1

I want to read below XML Response but it is giving an error.

<html>
<head>
    <title>OK</title>
</head>
    <body>
    <h1>OK</h1>
    <table>
        <tbody>
            <tr>
                <td>Status</td>
                <td><div id="Status">200</div></td>
            </tr>
            <tr>
                <td>Message</td>
                <td><div id="Message">Page created</div></td>
            </tr>
            <tr>
                <td>Location</td>
                <td><a href="/content/parentnode/demopage" id="Location">/content/parentnode/demopage</a></td>
            </tr>
            <tr>
                <td>Parent Location</td>
                <td><a href="/content/parentnode" id="ParentLocation">/content/parentnode</a></td>
            </tr>
            <tr>
                <td>Path</td>
                <td><div id="Path">/content/parentnode/demopage</div></td>
            </tr>
            <tr>
                <td>Referer</td>
                <td><a href="" id="Referer"></a></td>
            </tr>
            <tr>
                <td>ChangeLog</td>
                <td><div id="ChangeLog">&lt;pre&gt;&lt;/pre&gt;</div></td>
            </tr>
        </tbody>
    </table>
    <p><a href="">Go Back</a></p>
    <p><a href="/content/parentnode/demopage">Modified Resource</a></p>
    <p><a href="/content/parentnode">Parent of Modified Resource</a></p>
    </body>
</html>

I am trying to read the "Page created" message with the below code

Document doc = DocumentBuilderFactory.newInstance().newDocumentBuilder()
                .parse(new InputSource(new StringReader(response.toString())));

        NodeList nodes = doc.getElementsByTagName("div");
        if (nodes.getLength() > 0) {
            Element ele = (Element) nodes.item(0);
            System.out.println("Page created -"
                    + ele.getElementsByTagName("//div[contains(@id,'Message')]").item(0).getTextContent());
        } else {    
        }

[Fatal Error] :1:1: Content is not allowed in prolog.
Exception in thread "main" org.xml.sax.SAXParseException; lineNumber: 1; columnNumber: 1; Content is not allowed in prolog.
    at com.sun.org.apache.xerces.internal.parsers.DOMParser.parse(DOMParser.java:262)
    at com.sun.org.apache.xerces.internal.jaxp.DocumentBuilderImpl.parse(DocumentBuilderImpl.java:339)
    at working.OkhttpCreatePage.main(OkhttpCreatePage.java:40)
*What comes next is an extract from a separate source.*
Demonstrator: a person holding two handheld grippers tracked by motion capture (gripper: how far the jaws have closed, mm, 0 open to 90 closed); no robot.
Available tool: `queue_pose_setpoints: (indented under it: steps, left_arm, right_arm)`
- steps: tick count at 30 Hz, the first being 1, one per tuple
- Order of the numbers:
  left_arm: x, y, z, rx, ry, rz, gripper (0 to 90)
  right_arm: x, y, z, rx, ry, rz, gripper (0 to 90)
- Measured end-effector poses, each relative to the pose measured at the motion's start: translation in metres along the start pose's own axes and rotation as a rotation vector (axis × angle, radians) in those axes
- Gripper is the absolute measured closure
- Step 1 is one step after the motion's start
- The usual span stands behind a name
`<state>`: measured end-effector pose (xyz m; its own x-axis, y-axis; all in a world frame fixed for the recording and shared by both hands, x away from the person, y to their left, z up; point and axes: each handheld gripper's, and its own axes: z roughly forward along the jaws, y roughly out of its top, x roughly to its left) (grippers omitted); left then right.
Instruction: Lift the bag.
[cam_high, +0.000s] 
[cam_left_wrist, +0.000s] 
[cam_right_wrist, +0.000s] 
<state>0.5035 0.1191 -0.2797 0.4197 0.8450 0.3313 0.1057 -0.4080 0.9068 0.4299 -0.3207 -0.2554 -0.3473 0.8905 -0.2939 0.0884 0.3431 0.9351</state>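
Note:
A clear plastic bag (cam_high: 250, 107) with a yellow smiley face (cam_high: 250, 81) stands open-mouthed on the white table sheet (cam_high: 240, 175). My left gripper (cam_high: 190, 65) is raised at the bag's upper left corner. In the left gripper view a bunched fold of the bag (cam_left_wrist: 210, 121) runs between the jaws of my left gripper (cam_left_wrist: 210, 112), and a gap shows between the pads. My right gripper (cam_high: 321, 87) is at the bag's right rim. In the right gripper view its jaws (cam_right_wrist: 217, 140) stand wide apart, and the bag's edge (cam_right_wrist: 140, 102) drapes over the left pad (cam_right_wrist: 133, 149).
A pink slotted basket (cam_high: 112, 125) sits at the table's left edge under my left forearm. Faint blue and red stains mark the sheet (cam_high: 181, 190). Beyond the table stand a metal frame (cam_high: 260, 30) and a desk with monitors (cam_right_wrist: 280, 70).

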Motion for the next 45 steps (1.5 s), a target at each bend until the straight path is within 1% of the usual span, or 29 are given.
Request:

Line number 40 is .parse(new InputSource(new StringReader(response.toString())));

What am I doing wrong?

paul
  • 4,333
  • 16
  • 71
  • 144
  • 1
    Does this answer your question? [org.xml.sax.SAXParseException: Content is not allowed in prolog](https://stackoverflow.com/questions/5138696/org-xml-sax-saxparseexception-content-is-not-allowed-in-prolog) – Curiosa Globunznik Nov 16 '20 at 09:00

2 Answers2

2

HTML code you're parsing can be parsed by Java DOM parser, but it could be happy coincidence: another HTML response could contain some markup, which would be invalid from XML point of view. If you're 100% sure, that responses will come in XML/ XHTML format, that shouldn't be the problem, otherwise it would make sense to switch to JSoup parser, as suggested in another answer.

As for Content is not allowed in prolog error, it could come from whitespaces or another characters before the actual XML document beginning. You could try trim string before parsing it, or substring it from first < character to the end.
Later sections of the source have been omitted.